The Horizon of a meadow invites you to experience something entirely new, at the crossroads of art, ecology, and community. As interior renovations temporarily make the exhibition spaces inaccessible, the museum is launching an ambitious project by transforming its living spaces, the entrance hall, auditorium, library, and meadow, into places for reflecting on our relationship with living things and today’s contemporary challenges.
At the heart of this initiative, artist Emmanuel Louisgrand turns the museum into a site for sensitive experimentation. With Parcelle 64, Jardin laboratoire, he transforms the hall into a participatory garden where everyone is invited to help create the vegetable patch. In the meadow, a tulip plantation, Una linea di tulipani, follows the rhythm of the seasons and extends this reflection on living systems. Influenced by figures such as Joseph Beuys and the Arte Povera movement, the artist develops a practice rooted in long-term thinking, blending art, nature, and social interaction.

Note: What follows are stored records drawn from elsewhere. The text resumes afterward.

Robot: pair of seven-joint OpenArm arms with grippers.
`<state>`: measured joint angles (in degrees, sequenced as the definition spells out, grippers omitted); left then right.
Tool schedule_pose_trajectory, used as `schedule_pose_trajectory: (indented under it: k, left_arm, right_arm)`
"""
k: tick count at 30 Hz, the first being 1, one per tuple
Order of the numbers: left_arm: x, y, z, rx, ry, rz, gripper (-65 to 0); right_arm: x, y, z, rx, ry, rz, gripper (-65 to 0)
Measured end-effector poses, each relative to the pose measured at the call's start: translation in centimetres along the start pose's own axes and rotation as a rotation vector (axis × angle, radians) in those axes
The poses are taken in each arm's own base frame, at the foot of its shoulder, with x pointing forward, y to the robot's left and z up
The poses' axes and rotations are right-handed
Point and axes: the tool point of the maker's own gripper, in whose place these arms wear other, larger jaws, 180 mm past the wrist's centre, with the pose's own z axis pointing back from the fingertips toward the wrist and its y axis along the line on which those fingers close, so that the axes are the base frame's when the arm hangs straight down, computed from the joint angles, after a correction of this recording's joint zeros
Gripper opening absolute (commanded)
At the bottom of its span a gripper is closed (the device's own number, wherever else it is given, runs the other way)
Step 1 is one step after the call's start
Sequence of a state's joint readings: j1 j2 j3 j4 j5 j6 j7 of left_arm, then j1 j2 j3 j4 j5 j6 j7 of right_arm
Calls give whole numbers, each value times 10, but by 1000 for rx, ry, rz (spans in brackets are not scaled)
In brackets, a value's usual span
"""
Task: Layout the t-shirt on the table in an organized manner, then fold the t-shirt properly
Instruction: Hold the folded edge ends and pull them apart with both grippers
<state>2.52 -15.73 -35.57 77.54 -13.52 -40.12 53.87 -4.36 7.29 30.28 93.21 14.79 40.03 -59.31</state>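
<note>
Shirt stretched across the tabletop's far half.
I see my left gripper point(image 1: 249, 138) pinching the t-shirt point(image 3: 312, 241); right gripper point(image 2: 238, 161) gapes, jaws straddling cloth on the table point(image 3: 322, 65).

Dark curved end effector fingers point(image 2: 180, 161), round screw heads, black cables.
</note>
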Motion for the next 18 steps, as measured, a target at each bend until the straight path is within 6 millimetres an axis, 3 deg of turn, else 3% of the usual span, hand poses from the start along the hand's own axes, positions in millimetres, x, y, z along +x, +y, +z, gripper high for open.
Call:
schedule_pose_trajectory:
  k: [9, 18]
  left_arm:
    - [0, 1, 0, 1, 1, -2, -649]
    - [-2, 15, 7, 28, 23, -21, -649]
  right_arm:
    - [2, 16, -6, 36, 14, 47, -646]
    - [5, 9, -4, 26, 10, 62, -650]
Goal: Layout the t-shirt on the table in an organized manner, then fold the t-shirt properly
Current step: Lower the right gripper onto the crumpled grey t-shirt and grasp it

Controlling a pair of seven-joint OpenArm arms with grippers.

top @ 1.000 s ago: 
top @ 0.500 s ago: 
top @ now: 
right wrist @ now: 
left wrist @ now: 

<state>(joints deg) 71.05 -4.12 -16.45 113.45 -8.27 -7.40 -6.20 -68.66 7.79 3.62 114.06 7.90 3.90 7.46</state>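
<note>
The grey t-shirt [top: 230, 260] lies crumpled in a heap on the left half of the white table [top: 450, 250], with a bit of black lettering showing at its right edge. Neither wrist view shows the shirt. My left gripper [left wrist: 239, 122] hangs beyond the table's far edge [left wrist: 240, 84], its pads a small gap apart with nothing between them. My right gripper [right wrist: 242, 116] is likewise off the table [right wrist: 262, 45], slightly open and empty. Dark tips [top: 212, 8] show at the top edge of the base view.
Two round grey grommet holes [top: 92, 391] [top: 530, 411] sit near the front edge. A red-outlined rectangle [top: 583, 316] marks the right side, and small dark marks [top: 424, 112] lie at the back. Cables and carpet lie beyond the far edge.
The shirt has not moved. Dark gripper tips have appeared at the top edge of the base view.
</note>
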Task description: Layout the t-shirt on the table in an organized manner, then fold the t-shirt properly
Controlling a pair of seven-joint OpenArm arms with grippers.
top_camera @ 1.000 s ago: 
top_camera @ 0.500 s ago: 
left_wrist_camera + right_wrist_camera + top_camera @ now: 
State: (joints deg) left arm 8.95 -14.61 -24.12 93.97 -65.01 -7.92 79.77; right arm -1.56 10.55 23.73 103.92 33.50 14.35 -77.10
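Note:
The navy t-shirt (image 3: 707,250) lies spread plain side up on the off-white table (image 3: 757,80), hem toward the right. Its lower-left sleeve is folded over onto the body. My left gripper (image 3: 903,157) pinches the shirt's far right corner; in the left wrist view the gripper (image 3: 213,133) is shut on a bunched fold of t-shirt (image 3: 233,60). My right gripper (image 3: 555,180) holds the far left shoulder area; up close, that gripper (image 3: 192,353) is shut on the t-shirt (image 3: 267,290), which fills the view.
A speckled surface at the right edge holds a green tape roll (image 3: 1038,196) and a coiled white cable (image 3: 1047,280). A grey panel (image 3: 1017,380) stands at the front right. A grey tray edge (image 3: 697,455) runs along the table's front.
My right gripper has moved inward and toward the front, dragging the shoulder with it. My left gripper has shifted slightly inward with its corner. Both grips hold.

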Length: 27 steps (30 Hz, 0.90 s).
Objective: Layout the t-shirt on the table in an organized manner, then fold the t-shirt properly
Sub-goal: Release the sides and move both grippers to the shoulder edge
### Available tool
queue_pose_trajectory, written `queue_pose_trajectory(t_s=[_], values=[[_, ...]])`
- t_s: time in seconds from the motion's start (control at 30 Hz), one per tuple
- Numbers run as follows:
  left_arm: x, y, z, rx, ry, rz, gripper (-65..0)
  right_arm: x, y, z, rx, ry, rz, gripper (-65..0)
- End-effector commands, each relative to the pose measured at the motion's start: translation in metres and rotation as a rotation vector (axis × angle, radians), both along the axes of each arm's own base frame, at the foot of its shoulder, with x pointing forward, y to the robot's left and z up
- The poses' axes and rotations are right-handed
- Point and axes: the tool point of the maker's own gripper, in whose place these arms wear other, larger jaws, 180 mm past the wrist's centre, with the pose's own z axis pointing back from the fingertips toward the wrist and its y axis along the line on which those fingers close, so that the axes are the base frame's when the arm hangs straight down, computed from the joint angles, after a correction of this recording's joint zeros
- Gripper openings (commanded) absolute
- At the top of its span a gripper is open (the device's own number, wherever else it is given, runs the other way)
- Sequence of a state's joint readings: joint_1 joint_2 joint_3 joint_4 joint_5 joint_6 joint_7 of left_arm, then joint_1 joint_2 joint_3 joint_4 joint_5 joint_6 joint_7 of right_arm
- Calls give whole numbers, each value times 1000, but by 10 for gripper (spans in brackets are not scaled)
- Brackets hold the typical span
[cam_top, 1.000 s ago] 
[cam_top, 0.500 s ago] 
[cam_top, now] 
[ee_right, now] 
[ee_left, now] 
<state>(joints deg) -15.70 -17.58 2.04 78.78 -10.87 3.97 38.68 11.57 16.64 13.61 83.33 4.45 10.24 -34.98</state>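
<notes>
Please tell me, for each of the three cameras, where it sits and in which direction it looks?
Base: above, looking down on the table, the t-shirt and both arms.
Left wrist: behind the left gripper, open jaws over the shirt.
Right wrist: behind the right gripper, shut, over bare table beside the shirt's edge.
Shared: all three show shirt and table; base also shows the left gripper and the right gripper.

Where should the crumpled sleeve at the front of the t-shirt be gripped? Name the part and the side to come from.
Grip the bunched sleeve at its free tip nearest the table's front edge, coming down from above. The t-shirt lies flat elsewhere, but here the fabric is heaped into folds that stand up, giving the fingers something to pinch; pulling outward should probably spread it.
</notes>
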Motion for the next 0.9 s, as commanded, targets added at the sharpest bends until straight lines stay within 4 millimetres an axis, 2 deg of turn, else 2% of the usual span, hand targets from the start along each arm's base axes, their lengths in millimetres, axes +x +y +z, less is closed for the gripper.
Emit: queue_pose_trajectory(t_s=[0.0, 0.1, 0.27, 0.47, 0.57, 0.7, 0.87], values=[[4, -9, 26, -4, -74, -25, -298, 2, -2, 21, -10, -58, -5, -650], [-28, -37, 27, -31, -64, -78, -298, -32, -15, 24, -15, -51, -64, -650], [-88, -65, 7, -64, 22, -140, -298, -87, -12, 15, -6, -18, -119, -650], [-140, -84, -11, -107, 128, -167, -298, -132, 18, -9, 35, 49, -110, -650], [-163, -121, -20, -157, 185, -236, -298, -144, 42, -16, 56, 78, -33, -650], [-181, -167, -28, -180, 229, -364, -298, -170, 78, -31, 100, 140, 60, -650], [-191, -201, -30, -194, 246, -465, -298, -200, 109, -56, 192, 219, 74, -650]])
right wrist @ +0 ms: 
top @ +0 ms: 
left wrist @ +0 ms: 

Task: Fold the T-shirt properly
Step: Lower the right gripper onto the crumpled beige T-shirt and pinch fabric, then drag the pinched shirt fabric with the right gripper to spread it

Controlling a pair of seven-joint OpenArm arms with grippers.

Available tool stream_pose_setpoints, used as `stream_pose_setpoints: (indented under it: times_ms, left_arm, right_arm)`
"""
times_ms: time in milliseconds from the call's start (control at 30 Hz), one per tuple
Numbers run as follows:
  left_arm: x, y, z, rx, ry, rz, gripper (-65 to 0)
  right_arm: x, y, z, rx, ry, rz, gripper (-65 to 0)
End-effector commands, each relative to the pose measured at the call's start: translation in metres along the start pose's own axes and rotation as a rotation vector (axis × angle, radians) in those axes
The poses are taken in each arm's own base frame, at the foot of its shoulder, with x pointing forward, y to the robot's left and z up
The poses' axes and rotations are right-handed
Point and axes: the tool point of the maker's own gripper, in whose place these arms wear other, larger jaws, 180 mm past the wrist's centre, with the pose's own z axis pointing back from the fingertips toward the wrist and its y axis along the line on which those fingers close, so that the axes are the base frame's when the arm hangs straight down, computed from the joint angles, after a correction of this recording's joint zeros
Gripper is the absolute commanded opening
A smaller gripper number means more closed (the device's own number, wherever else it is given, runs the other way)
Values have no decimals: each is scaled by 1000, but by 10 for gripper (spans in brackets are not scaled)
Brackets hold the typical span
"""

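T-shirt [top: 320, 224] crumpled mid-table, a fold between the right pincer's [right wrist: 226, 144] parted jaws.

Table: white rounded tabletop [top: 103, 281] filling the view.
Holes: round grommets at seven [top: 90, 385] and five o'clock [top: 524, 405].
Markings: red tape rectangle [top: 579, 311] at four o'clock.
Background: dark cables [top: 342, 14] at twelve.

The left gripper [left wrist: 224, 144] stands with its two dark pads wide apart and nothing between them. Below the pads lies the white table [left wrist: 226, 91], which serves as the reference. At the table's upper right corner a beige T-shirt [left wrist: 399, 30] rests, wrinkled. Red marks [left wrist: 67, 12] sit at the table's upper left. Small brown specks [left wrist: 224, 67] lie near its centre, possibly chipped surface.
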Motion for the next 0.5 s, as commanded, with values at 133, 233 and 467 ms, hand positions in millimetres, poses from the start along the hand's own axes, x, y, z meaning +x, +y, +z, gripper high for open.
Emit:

Outside, on the forecourt, the museum revives The House of Dust, an iconic work by Alison Knowles, originally created in 1967 with composer James Tenney within the context of the Fluxus movement. Reconstructed in collaboration with the École nationale supérieure d’architecture de Saint-Étienne and the Institute for Lightweight Structures and Conceptual Design, this inhabitable sculpture becomes a space for experimentation, encounters, and activities open to everyone.
The auditorium also presents a film program from the Cinémathèque de Saint-Étienne, tracing from 1947 to 2006 the deep connections between working-class culture and gardening practices, where necessity, pleasure, and poetry intertwine.
Echoing these initiatives, the Jean Laude Library presents Échos végétaux, a visual and editorial journey dedicated to forms of living nature. Through books and artists’ publications, the exhibition explores how nature — trees, flowers, landscapes — becomes at once a subject, a material, and a source of inspiration. From Land Art to contemporary practices, it invites us to rethink the way we inhabit the world and to renew our perspective on ecosystems.
Free and open to everyone, The Horizon of a Meadow transforms the museum into a living, collective, and evolving space where art becomes a tool for imagining new relationships between humans and the environment.